* _Aim of the task_
Look in the listing below for the line that has "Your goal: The", then return it and each following line up to and including the one with "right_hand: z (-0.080", exactly and without pictures.

* _The input_
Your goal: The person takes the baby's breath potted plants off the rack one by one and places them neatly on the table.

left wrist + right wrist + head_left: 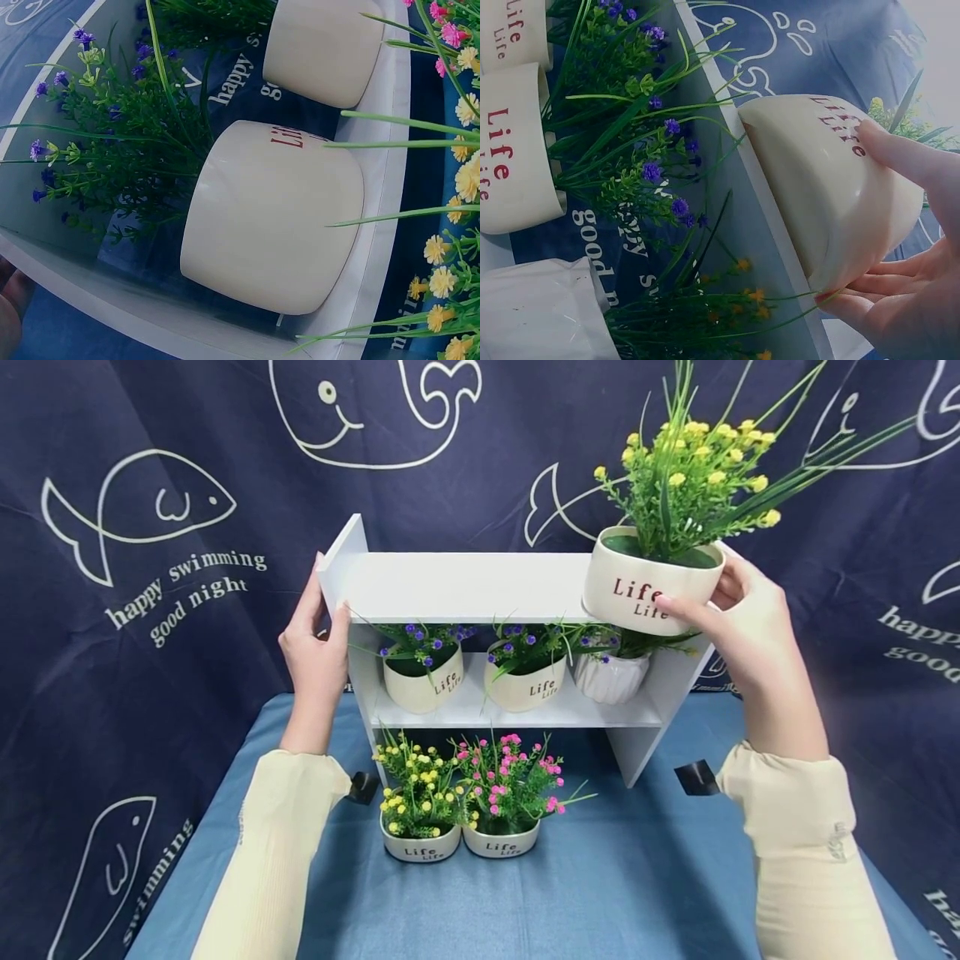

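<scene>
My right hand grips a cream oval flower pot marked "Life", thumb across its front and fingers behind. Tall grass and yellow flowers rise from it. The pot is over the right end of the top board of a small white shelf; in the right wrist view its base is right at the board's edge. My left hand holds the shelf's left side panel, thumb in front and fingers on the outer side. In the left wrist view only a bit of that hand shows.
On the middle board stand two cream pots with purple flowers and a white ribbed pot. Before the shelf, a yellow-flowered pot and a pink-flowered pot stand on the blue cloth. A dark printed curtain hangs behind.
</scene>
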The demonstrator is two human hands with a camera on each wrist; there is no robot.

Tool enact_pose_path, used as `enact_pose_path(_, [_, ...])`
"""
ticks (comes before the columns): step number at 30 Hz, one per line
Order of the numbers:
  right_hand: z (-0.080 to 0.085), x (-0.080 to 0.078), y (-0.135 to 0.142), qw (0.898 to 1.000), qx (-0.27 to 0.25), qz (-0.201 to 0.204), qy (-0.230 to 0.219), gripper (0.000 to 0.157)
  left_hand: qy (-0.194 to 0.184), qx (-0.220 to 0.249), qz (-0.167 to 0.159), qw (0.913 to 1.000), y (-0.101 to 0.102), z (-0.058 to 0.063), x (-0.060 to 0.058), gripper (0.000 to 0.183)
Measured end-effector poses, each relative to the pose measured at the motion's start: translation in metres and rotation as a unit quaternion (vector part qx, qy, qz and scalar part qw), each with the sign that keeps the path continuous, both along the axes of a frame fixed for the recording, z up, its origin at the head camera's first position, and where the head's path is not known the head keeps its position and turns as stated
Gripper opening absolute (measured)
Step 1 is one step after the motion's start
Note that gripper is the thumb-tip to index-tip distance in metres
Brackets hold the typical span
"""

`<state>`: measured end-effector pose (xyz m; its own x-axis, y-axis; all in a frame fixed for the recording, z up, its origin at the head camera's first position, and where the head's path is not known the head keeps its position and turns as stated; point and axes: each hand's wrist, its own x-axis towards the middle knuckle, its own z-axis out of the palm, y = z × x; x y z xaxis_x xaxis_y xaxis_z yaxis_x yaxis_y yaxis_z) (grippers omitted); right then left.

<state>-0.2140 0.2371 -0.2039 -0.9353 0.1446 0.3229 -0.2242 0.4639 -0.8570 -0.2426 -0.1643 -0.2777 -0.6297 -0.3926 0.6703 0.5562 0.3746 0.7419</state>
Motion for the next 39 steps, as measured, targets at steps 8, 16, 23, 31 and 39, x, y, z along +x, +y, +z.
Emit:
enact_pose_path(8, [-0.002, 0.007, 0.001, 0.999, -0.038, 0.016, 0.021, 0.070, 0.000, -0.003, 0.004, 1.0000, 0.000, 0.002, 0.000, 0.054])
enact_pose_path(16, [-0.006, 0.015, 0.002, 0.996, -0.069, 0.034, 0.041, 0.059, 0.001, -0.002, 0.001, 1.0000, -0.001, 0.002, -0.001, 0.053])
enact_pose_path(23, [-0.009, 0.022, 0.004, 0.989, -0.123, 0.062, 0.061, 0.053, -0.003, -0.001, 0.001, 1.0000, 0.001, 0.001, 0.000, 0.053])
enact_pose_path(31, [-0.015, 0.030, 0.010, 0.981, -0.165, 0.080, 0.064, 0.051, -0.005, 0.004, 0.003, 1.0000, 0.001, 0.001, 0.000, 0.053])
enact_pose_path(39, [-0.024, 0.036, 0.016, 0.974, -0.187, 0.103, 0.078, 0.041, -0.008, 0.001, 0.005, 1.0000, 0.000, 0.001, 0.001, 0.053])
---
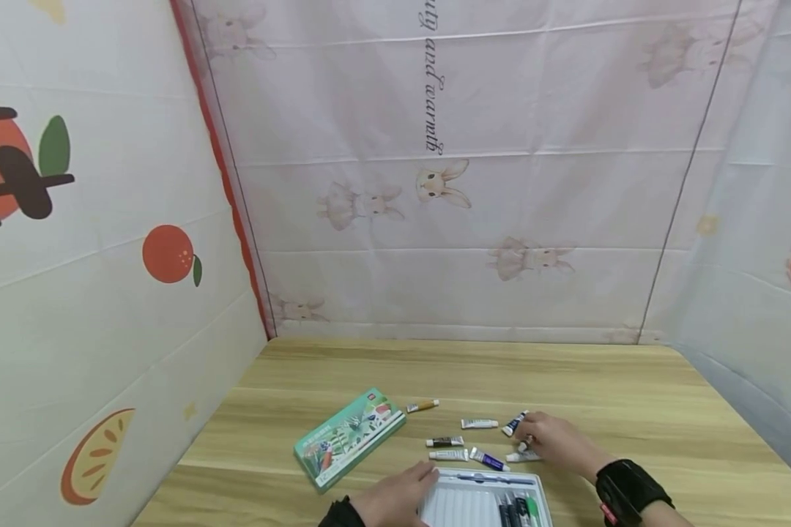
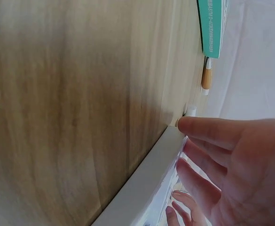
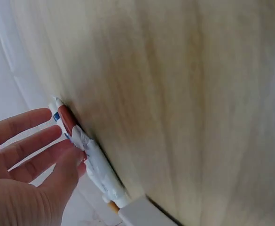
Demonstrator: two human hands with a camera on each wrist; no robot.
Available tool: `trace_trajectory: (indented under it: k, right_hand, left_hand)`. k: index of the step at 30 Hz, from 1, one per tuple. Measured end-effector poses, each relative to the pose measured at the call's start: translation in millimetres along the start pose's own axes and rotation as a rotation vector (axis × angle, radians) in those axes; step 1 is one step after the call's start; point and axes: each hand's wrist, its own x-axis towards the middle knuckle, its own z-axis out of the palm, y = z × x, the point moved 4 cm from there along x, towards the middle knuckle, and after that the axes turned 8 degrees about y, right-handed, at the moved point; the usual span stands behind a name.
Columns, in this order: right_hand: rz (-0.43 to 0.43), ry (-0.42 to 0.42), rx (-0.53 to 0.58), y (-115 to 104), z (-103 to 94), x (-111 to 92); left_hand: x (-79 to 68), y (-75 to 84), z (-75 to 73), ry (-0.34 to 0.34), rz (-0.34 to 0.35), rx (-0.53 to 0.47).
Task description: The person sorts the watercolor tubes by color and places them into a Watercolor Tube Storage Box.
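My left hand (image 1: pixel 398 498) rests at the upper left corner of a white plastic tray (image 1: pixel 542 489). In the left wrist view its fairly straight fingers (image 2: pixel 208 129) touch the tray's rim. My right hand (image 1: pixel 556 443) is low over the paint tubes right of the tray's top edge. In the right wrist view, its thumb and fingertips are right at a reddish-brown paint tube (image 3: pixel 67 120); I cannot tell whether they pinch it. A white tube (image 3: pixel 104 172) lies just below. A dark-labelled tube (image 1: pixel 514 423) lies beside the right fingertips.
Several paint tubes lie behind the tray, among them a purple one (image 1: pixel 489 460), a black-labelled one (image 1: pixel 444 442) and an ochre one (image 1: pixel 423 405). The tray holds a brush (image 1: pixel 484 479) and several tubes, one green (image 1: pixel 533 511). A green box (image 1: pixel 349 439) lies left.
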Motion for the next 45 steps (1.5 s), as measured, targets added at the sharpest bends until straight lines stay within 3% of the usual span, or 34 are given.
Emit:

* _Output for this exercise_
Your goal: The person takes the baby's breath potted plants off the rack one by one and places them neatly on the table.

left wrist + right wrist + head_left: 

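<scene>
My right hand grips a cream oval flower pot marked "Life", thumb across its front and fingers behind. Tall grass and yellow flowers rise from it. The pot is over the right end of the top board of a small white shelf; in the right wrist view its base is right at the board's edge. My left hand holds the shelf's left side panel, thumb in front and fingers on the outer side. In the left wrist view only a bit of that hand shows.
On the middle board stand two cream pots with purple flowers and a white ribbed pot. Before the shelf, a yellow-flowered pot and a pink-flowered pot stand on the blue cloth. A dark printed curtain hangs behind.
</scene>
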The demonstrator is two human hands with a camera on each wrist; there is no robot.

Tool enact_pose_path, used as `enact_pose_path(_, [_, ...])`
"""
ticks (comes before the columns): step number at 30 Hz, one per line
Order of the numbers:
  right_hand: z (-0.080 to 0.085), x (-0.080 to 0.078), y (-0.135 to 0.142), qw (0.898 to 1.000), qx (-0.27 to 0.25), qz (-0.201 to 0.204), qy (-0.230 to 0.219), gripper (0.000 to 0.157)

The exercise requires no further output.